* [EXERCISE] Lines with the word "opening" in them are the ones to copy from the records.

[Extracted records]
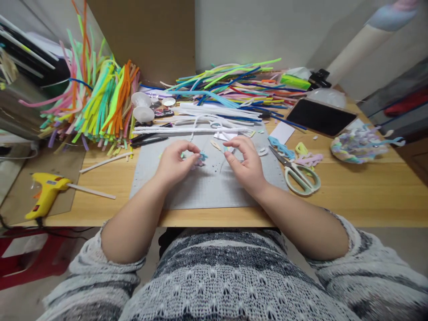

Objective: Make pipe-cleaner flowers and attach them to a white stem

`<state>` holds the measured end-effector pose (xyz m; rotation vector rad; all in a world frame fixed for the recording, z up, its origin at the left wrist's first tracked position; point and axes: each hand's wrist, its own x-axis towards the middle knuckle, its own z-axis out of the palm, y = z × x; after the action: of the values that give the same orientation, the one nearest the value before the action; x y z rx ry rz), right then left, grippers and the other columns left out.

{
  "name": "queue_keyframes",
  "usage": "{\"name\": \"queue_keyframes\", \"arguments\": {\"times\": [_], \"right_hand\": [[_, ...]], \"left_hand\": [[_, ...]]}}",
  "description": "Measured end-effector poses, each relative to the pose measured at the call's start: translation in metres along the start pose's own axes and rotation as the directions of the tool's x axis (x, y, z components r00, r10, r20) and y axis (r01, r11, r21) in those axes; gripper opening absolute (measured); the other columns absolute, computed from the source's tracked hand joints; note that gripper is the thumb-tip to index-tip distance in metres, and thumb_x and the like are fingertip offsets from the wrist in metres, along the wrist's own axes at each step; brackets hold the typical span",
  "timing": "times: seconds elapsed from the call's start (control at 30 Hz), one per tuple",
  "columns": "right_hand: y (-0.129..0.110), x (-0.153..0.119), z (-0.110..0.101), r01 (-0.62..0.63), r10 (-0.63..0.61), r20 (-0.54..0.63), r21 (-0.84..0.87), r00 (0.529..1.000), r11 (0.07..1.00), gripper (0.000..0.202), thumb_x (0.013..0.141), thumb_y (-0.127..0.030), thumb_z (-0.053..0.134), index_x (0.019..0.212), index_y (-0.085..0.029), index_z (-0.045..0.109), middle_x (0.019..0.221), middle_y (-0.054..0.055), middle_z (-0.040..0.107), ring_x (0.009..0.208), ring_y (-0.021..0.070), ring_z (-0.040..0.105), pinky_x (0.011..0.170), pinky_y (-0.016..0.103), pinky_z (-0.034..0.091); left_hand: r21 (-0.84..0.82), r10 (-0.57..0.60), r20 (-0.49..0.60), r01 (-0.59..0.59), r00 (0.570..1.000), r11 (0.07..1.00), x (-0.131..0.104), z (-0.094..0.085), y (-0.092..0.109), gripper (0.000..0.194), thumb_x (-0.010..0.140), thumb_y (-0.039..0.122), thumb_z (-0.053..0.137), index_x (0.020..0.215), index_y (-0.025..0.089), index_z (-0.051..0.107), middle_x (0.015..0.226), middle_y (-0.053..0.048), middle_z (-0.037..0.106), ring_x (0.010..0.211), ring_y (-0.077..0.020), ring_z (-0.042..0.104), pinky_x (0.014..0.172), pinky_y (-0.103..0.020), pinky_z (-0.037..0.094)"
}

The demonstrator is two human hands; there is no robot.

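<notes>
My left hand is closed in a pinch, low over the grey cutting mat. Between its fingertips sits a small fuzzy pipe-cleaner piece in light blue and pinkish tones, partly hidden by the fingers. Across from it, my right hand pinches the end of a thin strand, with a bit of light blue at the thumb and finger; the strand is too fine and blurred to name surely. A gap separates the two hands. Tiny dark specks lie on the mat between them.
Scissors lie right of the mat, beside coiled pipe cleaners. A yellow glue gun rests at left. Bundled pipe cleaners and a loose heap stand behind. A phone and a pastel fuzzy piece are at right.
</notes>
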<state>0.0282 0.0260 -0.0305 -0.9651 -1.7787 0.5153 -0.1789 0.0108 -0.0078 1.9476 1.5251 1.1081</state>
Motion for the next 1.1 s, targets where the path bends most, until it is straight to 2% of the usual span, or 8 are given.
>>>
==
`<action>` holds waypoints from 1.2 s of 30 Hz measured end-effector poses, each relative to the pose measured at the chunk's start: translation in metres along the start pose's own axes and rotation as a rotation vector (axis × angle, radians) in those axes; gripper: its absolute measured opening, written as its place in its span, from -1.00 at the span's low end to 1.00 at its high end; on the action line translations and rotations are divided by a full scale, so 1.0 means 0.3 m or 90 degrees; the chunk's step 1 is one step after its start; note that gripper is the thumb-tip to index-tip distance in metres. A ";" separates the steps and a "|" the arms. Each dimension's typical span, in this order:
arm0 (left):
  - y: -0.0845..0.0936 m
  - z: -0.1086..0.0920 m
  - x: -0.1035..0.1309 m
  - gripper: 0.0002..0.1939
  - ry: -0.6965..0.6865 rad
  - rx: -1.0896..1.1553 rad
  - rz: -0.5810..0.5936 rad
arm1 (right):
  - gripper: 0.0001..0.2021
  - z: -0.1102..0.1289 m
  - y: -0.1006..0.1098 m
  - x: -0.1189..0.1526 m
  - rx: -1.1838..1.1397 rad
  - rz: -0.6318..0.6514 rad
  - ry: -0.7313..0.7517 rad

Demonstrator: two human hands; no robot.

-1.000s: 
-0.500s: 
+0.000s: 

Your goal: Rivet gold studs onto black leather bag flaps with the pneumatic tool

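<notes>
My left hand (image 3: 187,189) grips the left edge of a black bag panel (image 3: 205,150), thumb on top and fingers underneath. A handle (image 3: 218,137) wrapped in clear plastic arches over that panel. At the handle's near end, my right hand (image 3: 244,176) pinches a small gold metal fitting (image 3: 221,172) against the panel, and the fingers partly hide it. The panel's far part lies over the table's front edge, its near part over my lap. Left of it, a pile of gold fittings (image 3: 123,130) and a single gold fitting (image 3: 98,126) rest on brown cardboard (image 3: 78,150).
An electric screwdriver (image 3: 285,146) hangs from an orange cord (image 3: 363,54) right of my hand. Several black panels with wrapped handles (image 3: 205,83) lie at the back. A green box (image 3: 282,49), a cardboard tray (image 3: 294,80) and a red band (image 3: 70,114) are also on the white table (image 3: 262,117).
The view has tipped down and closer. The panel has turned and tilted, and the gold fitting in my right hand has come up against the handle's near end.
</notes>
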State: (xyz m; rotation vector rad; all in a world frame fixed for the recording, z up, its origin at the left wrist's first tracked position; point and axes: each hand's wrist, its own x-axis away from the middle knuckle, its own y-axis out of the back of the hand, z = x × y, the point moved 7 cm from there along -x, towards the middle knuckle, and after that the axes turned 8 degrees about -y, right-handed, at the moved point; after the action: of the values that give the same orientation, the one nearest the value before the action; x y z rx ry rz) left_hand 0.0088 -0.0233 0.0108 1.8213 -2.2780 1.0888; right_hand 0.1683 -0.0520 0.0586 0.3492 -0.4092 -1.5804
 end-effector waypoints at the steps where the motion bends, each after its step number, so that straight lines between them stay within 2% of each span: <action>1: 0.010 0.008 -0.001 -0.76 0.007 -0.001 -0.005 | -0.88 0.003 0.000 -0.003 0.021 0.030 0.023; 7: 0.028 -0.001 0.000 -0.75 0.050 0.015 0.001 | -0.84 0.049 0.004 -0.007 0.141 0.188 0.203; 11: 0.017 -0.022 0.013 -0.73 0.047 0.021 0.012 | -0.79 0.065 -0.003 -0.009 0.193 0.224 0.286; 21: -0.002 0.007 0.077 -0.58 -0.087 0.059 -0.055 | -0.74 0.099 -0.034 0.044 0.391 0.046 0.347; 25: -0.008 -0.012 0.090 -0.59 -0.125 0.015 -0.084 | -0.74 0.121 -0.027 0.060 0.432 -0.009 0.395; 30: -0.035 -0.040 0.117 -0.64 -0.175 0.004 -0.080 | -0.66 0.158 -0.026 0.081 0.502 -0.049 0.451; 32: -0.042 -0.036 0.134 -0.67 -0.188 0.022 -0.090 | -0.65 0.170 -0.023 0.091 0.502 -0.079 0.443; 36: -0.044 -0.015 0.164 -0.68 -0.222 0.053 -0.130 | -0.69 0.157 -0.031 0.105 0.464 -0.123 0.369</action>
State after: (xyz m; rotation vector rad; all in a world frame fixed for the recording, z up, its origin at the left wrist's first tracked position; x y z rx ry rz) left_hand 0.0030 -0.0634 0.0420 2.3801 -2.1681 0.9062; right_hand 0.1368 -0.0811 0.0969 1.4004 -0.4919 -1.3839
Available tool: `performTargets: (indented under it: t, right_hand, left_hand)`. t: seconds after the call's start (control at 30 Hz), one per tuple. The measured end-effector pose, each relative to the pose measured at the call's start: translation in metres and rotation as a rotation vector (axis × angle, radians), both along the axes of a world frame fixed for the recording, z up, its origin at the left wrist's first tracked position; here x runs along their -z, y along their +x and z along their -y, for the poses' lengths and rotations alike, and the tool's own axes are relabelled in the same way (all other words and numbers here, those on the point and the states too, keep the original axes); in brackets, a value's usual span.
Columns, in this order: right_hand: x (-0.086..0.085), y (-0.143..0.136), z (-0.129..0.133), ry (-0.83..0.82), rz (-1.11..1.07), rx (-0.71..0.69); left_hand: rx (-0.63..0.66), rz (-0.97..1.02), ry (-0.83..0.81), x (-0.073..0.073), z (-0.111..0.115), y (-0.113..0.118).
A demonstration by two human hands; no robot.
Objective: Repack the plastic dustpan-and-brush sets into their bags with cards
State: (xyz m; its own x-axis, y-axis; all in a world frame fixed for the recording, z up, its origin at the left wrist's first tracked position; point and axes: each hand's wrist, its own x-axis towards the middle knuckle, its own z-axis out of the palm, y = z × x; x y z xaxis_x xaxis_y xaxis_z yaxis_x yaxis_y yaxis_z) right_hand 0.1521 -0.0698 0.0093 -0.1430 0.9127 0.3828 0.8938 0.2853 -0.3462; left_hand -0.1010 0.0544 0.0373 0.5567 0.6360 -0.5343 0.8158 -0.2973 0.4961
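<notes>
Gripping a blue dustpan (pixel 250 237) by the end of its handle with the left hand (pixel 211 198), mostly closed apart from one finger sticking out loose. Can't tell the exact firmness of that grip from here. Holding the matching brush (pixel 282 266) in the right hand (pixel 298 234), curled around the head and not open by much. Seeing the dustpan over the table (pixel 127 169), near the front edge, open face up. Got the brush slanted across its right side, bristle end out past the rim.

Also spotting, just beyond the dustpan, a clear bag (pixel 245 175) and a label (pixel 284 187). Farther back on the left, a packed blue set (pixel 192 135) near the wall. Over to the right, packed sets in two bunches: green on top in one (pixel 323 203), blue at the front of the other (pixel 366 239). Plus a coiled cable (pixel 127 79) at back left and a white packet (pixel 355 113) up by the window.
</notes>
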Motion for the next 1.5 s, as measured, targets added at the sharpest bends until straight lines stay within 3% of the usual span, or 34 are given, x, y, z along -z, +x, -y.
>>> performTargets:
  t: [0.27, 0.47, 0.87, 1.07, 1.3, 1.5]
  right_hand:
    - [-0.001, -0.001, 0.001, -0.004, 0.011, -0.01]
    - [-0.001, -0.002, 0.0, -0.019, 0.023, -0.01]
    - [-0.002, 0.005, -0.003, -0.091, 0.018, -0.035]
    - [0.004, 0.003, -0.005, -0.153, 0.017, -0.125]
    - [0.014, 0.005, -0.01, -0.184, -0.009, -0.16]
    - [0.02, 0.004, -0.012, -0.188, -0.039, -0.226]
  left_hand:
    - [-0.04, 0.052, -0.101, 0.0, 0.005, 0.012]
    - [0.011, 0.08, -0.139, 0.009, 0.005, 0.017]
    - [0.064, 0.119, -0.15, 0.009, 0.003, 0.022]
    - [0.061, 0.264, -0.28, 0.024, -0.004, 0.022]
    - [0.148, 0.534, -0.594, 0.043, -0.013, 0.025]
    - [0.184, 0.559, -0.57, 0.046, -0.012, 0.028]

* [ANSWER BELOW]
  "description": "Measured end-effector poses, each relative to the pose measured at the call's start: translation in metres along the start pose's own axes and rotation as the directions of the tool's x axis (x, y, z components r00, r10, r20) and y axis (r01, r11, r21) in those axes; gripper opening absolute (measured); the other columns absolute, computed from the source's tracked hand joints; note that gripper is the thumb-tip to index-tip distance in metres, and thumb_x and the like are fingertip offsets from the wrist in metres, along the wrist's own axes at each step; brackets hold the typical span",
`<action>` holds waypoints from 1.2 s of 30 Hz measured end-effector poses, each relative to the pose measured at the chunk's start: translation in metres along the start pose's own axes and rotation as a rotation vector (axis × angle, radians) in those axes; gripper: its absolute measured opening, written as its place in its span, from -1.00 at the span's low end to 1.00 at its high end; on the action line translations and rotations are divided by a full scale, so 1.0 means 0.3 m or 90 degrees; the chunk's step 1 is one step after its start; note that gripper is the thumb-tip to index-tip distance in metres. A ";" separates the steps and a "|" the arms. Each dimension's typical span, in this order:

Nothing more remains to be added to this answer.